Goal of the exercise - Only the first line of the listing and the lines after it, up to and including the one containing "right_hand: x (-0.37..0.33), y", should be retyped exactly.
»»
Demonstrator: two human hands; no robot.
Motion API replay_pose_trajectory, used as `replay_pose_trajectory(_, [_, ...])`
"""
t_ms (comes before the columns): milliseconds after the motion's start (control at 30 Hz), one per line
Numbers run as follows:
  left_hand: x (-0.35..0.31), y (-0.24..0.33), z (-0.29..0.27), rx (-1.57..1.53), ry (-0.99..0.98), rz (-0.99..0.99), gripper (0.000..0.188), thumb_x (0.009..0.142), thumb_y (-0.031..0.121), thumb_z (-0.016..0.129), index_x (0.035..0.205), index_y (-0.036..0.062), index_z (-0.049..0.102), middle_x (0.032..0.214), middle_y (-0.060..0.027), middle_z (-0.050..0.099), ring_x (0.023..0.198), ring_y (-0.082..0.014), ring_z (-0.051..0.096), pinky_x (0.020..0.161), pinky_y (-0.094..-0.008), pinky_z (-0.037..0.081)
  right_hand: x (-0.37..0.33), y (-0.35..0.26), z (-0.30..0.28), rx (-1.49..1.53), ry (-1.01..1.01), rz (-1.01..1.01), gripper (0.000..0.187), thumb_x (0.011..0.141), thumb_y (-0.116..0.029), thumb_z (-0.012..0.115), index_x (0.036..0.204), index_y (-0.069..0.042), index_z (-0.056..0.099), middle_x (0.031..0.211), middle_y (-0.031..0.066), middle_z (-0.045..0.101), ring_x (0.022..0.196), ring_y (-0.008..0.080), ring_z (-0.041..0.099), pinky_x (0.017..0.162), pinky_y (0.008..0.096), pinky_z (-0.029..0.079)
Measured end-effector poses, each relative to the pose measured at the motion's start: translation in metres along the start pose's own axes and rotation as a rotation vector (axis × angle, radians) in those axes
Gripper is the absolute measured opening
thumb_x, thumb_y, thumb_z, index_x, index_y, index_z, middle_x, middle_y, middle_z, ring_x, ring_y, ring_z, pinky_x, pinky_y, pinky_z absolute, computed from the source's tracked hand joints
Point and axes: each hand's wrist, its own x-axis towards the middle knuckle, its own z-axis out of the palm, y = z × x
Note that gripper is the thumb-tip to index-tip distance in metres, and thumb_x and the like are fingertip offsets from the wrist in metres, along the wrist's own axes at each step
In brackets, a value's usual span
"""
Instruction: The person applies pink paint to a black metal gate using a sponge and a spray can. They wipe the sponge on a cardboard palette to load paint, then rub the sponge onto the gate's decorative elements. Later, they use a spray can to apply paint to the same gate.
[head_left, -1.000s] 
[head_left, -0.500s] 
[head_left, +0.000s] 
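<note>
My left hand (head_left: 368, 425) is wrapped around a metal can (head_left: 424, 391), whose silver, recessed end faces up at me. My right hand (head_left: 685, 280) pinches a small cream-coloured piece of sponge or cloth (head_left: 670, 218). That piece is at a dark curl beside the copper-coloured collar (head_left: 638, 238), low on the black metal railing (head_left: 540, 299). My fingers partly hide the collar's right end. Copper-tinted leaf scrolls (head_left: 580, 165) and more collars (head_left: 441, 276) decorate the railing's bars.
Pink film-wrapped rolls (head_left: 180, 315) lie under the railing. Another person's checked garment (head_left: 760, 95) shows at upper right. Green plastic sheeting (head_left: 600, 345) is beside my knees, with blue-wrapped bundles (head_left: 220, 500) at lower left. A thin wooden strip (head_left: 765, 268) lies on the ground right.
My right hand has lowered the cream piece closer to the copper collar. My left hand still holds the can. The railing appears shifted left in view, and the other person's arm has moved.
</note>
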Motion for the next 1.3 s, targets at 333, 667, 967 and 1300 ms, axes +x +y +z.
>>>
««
Worked solution -
Demonstrator: two human hands; no robot.
Motion API replay_pose_trajectory, used as `replay_pose_trajectory(_, [_, ...])`
"""
t_ms (comes before the columns): milliseconds after the motion's start (control at 30 Hz), one per line
Numbers run as follows:
  left_hand: x (-0.35..0.31), y (-0.24..0.33), z (-0.29..0.27), rx (-1.57..1.53), ry (-0.99..0.98), rz (-0.99..0.99), gripper (0.000..0.188), thumb_x (0.009..0.142), thumb_y (-0.031..0.121), thumb_z (-0.016..0.129), index_x (0.035..0.205), index_y (-0.036..0.062), index_z (-0.049..0.102), middle_x (0.032..0.214), middle_y (-0.060..0.027), middle_z (-0.050..0.099), ring_x (0.023..0.198), ring_y (-0.082..0.014), ring_z (-0.051..0.096), pinky_x (0.020..0.161), pinky_y (-0.094..-0.008), pinky_z (-0.037..0.081)
  right_hand: x (-0.37..0.33), y (-0.35..0.26), z (-0.30..0.28), rx (-1.49..1.53), ry (-1.01..1.01), rz (-1.01..1.01), gripper (0.000..0.187), thumb_x (0.011..0.141), thumb_y (-0.116..0.029), thumb_z (-0.012..0.115), index_x (0.036..0.204), index_y (-0.069..0.042), index_z (-0.056..0.099), middle_x (0.031..0.211), middle_y (-0.031..0.066), middle_z (-0.045..0.101), ring_x (0.022..0.196), ring_y (-0.008..0.080), ring_z (-0.041..0.099), pinky_x (0.017..0.162), pinky_y (0.008..0.096), pinky_z (-0.029..0.079)

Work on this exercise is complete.